The HeartMate 3 left ventricular assist device has received US FDA approval as a destination therapy for people living with advanced heart failure. With the approval, physicians can now offer the HeartMate 3 system to patients not eligible for a transplant who will live with their device for the rest of their lives. For advanced heart failure patients who can no longer rely on earlier stage treatment options, a press release reports, LVAD’s take the workload off a weakened heart by pumping blood through the body.
The press release adds that in developing the HeartMate 3 system, Abbott set a new standard in LVAD therapy—reducing the system’s size while reimagining how blood passes through a heart pump. The HeartMate 3 pump uses technology known as Full MagLev (fully magnetically-levitated) Flow, which reduces trauma to the blood passing through the pump while improving flow.
Nir Uriel (University of Chicago Medicine, Chicago, USA), says: “Approximately a quarter of a million people are living with advanced heart failure, and many of these people will need a heart transplant; however, only a few thousand will receive a new heart. The destination therapy approval for Abbott’s HeartMate 3 device now gives these patients new hope that they can receive a heart pump clinically proven to mitigate challenges we’ve historically confronted with this therapy—stroke and blood clotting—while also offering survival rates on par with transplant.”
Mike Pederson, senior vice president of Abbott’s Cardiac Arrhythmias and Heart Failure business, says: “We partner with physicians to holistically develop therapies that benefit patients and achieve better outcomes.

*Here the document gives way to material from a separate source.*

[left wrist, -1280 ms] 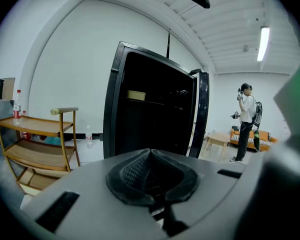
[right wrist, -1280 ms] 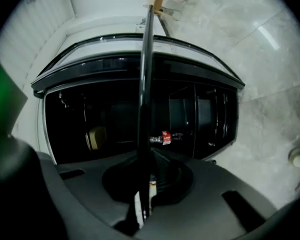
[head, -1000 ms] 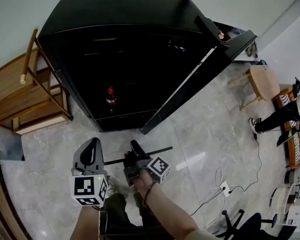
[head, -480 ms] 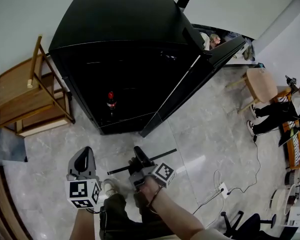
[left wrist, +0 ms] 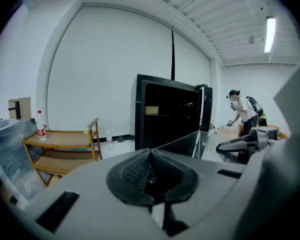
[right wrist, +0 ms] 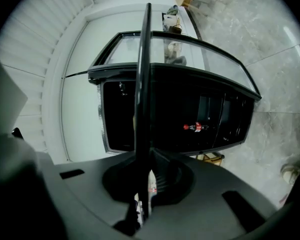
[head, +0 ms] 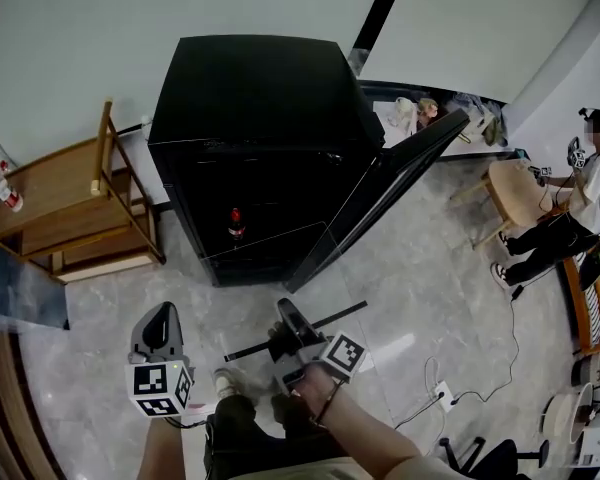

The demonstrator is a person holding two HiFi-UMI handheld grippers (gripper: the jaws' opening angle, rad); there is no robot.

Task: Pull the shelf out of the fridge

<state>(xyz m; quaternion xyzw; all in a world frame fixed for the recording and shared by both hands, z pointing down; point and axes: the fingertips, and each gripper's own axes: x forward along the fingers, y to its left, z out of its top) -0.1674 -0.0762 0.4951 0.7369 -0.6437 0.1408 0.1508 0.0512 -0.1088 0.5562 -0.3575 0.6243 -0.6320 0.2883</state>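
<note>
A person is standing back from a black fridge (head: 270,118), its door (head: 380,193) hanging open on the right. The right gripper (head: 285,313) is clamping the dark front edge of the glass shelf (head: 332,317), holding it above the floor, well clear of the fridge's front edge. Since a second ago, both grippers are rising and the fridge is looking farther off. The left gripper (head: 160,323) is closed on nothing. The pull-out is looking finished.
</note>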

The unique design of the HeartMate 3 LVAD—with its Full MagLev Technology—takes an established innovation and improves upon it in meaningful ways to help people with advanced heart failure live fuller lives.”
The HeartMate 3 system’s US approval was supported by clinical data from the MOMENTUM 3 trial. During the study, patients with the HeartMate 3 LVAD had a survival rate of 82.8% at two years. Furthermore, rates of suspected pump thrombosis (clotting of blood) remained very low at 1.1% at two years. The study also showcased the lowest-ever published stroke rate (10%) for a continuous-flow LVAD at two years.